Facile transmetalation of a pyridyl-phosphine ligand from ruthenium to gold and silver

Treatment of [RuCl2(η6-p-cymene){κ1-(P)-PPh2(py-6-tert-amyl)}] (1a) and [RuCl2(η3:η3-C10H16){κ1-(P)-PPh2(py-6-tert-amyl)}] (1b) with [AuCl(SMe2)], in dichloromethane at room temperature, resulted in the formation of the dimethyl sulfide adducts [RuCl2(η6-p-cymene)(SMe2)] (3a) and [RuCl2(η3:η3-C10H16)(SMe2)] (3b), and the Au(I) complex [AuCl{κ1-(P)-PPh2(py-6-tert-amyl)}] (4).
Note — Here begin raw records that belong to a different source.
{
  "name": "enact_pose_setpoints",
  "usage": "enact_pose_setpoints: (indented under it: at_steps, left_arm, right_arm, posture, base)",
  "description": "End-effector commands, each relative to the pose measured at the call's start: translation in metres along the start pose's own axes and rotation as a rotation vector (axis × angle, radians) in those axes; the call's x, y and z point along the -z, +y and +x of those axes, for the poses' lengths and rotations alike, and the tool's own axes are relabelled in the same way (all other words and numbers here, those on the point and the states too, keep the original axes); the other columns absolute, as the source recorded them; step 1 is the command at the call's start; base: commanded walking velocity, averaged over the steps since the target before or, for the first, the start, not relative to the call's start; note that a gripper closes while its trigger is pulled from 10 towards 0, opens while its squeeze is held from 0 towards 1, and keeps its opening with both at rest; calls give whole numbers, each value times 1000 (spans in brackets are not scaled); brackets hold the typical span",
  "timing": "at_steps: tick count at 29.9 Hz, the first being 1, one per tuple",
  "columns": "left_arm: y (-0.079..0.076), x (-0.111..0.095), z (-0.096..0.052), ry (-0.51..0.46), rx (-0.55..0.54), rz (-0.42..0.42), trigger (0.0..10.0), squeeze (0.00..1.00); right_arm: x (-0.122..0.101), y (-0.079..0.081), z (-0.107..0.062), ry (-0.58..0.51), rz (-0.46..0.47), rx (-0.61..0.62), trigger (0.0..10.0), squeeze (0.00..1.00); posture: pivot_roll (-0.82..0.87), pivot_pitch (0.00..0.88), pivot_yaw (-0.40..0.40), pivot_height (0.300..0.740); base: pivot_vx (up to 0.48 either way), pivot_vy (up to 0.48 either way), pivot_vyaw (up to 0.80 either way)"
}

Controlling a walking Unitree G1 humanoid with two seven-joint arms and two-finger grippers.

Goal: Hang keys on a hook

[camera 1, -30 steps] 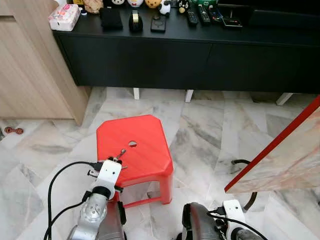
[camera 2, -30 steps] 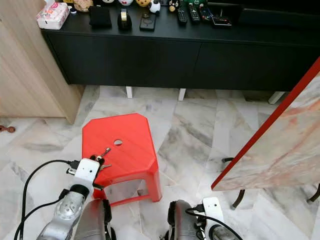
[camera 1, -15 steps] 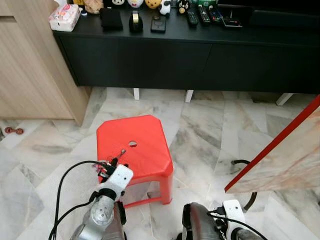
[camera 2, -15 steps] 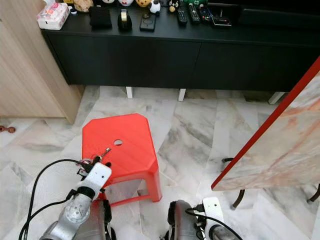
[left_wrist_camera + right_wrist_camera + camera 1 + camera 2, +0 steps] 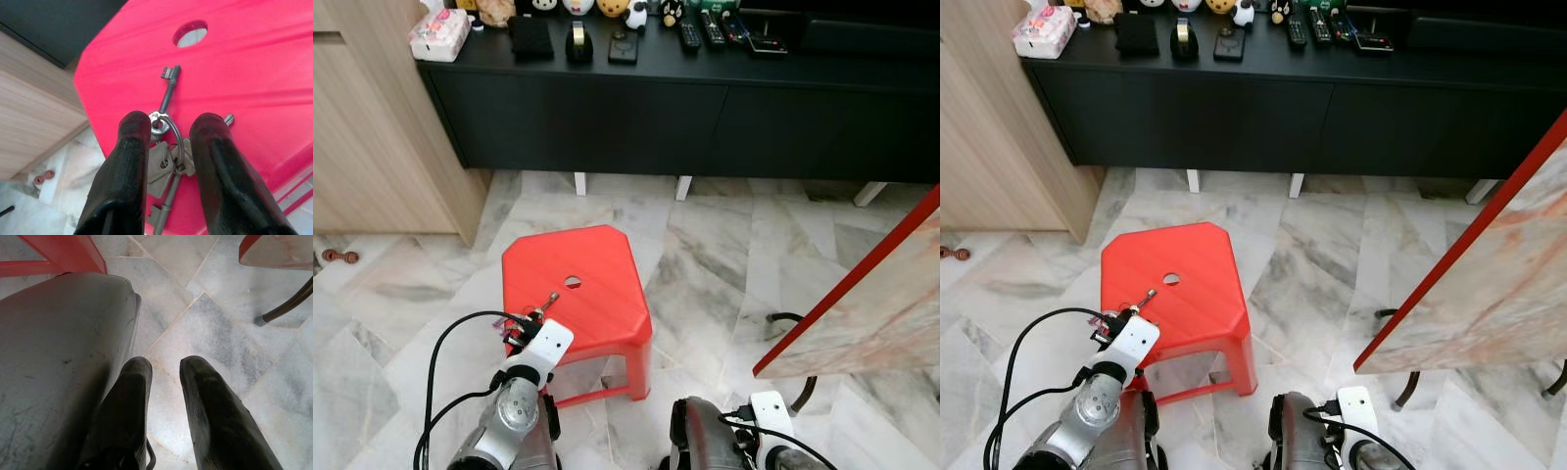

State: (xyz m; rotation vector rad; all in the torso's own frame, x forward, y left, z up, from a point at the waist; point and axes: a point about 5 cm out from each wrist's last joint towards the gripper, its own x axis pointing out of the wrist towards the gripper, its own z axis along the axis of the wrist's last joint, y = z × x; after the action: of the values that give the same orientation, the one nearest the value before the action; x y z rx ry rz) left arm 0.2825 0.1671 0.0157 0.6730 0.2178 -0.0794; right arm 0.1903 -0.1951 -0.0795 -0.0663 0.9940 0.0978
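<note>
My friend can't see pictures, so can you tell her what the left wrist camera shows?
The left gripper has its two black fingers open on either side of a bunch of keys lying on a red stool. One long key points toward a round hole in the stool's top, with a wooden cabinet beside.

No text, label, brand, number or sign can be read. The tissue pack (image 5: 438, 34) on the black cabinet (image 5: 607, 108) carries a pink printed pattern, too small to make out as words. The remote controls (image 5: 703, 27) there have buttons whose markings are too small to tell. The keys (image 5: 168, 156) on the red stool (image 5: 254, 88) show no legible stamping.
</note>
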Motion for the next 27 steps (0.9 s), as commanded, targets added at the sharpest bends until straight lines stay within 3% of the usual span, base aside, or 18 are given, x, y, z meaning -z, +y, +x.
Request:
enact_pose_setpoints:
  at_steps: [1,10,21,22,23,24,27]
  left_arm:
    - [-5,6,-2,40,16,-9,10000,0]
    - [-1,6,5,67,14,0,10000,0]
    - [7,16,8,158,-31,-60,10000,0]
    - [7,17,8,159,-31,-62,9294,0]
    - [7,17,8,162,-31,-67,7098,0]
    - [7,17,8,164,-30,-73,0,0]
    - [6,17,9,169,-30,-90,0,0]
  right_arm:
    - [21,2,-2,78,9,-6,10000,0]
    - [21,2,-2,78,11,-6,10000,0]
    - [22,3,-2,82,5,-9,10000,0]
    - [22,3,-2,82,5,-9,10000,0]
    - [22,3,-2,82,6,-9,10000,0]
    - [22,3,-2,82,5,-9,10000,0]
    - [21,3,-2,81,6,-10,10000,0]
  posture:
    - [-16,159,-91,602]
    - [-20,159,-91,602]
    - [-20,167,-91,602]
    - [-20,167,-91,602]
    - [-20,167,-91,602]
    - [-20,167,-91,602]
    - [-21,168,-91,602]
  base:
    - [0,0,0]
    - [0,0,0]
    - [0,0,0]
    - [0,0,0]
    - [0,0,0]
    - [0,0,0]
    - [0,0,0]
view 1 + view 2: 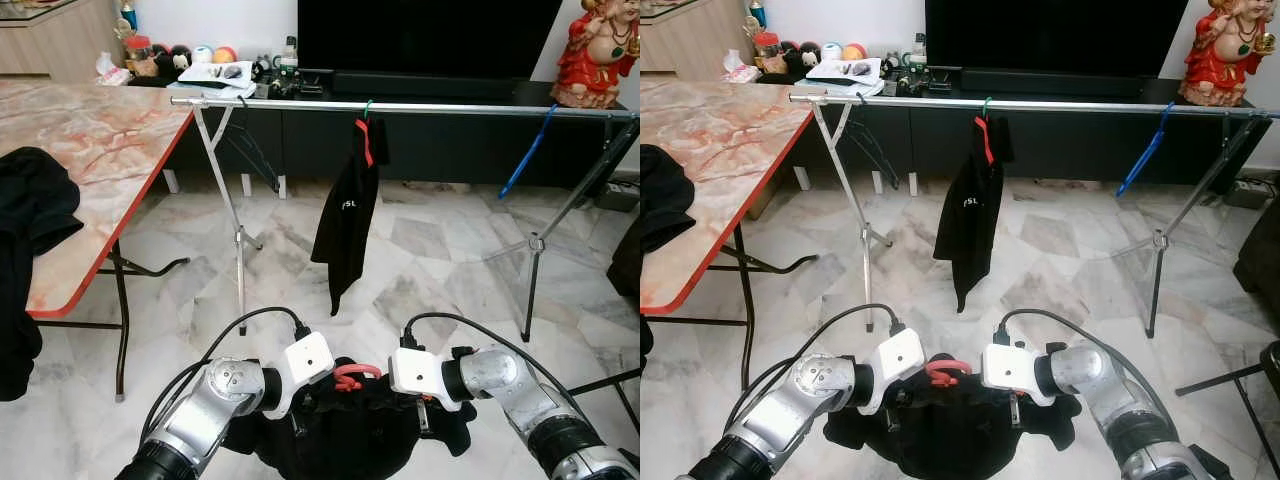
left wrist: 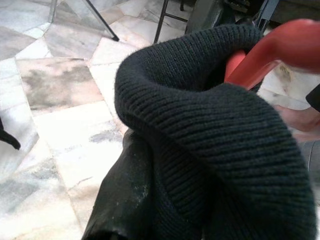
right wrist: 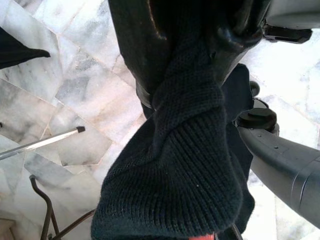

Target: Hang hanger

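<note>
— What sits on your left?

— A marble-patterned worktop [image 1: 90, 150] with a red edge; a black cloth [image 1: 30, 230] drapes over its near corner. Past its far end you see a low cabinet with small clutter [image 1: 205, 68] under a dark TV screen [image 1: 430, 35].

— And the rail?

— A silver clothes rail [image 1: 450, 107] runs across the room on folding legs. A black garment [image 1: 348, 215] hangs from it near the middle on a hanger with a green hook, and a bare blue hanger [image 1: 527, 153] hangs further right. A red statue [image 1: 598, 50] stands on the cabinet behind the rail's right end.

— Where is your hanger?

— Low in front of you, between your two arms. The red hanger [image 1: 355, 377] shows only its hook, poking up out of a black knitted garment [image 1: 950, 425] bunched below your wrists, well short of the rail.

— How do your pincers stand?

— Your left pincer [image 2: 125, 200] is buried in the knit: one black finger [image 2: 120, 195] lies against the ribbed fabric, with the red hanger just beyond, but you cannot tell how far its jaws stand apart. Your right pincer [image 3: 195, 45] is pressed together on the knit, its fingers [image 3: 140, 45] pinching a twisted bunch of the cloth.
</note>
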Robot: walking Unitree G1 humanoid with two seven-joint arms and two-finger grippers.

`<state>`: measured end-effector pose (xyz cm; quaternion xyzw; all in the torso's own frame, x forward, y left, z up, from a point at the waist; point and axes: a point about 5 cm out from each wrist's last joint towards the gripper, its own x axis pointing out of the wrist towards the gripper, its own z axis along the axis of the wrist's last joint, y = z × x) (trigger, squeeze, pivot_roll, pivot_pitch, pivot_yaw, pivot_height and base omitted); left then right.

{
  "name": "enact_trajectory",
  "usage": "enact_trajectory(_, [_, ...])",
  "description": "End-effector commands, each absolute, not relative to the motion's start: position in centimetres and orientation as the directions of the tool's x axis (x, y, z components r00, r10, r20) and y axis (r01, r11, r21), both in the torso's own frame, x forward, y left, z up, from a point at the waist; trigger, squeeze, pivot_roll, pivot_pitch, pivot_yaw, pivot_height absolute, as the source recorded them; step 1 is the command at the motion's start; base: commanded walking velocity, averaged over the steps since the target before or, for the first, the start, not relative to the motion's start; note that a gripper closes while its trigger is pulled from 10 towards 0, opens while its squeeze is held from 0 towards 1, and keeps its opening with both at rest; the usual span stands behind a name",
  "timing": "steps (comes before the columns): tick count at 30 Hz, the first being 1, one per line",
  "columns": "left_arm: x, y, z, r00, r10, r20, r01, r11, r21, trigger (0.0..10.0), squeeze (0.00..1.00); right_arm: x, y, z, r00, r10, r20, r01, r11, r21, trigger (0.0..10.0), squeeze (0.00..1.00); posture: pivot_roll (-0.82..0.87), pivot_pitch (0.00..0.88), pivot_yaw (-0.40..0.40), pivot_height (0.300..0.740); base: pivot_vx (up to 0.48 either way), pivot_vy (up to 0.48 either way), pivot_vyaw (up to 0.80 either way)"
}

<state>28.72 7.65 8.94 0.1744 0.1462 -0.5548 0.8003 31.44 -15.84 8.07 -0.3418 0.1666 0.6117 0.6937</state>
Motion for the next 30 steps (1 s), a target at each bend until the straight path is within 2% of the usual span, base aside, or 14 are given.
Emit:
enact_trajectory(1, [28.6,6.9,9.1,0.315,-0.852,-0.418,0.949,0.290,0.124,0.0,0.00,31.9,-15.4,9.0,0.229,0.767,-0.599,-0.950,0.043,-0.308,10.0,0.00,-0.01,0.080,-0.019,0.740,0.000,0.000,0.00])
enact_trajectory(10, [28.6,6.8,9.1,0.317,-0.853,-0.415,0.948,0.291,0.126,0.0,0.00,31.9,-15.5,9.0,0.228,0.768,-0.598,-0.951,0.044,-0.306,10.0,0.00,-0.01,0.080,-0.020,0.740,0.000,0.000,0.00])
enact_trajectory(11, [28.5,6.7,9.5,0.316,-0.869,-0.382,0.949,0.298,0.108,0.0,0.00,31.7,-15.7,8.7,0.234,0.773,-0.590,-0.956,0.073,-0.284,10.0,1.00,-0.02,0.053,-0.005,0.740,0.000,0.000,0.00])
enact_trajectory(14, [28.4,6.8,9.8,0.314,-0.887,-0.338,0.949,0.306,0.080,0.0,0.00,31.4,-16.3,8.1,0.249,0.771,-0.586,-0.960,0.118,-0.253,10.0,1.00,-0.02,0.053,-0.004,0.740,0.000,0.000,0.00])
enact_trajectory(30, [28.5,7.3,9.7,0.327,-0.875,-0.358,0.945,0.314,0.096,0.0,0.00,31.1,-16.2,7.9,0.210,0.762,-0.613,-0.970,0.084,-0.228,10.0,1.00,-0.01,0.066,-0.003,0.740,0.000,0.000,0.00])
Transmetalation of the pyridyl-phosphine PPh2(py-6-tert-amyl) (2) was also observed when dichloromethane solutions of 1a–b were treated with AgSbF6 in the presence of SMe2, the reactions leading to 3a–b and the dinuclear Ag(I) derivative [Ag2{μ-PPh2(py-6-tert-amyl)}2][SbF6]2 (5). In the absence of SMe2 transmetalation of the phosphine to silver was not observed. Instead, the unexpected protonation of the pyridyl group by HF, generated by partial hydrolysis of the SbF6− anion, occurred. Compounds [AuCl{κ1-(P)-PPh2(py-6-tert-amyl)}] (4) and [Ag2{μ-PPh2(py-6-tert-amyl)}2][SbF6]2 (5) were independently synthesized by reacting 2 with [AuCl(SMe2)] and AgSbF6, respectively, and their structures confirmed by means of single-crystal X-ray diffraction techniques, along with those of the protonated species [RuCl2(η6-p-cymene){κ1-(P)-PPh2(pyH-6-tert-amyl)}][SbF6] (6a) and [RuCl2(η3:η3-C10H16){κ1-(P)-PPh2(pyH-6-tert-amyl)}][SbF6] (6b).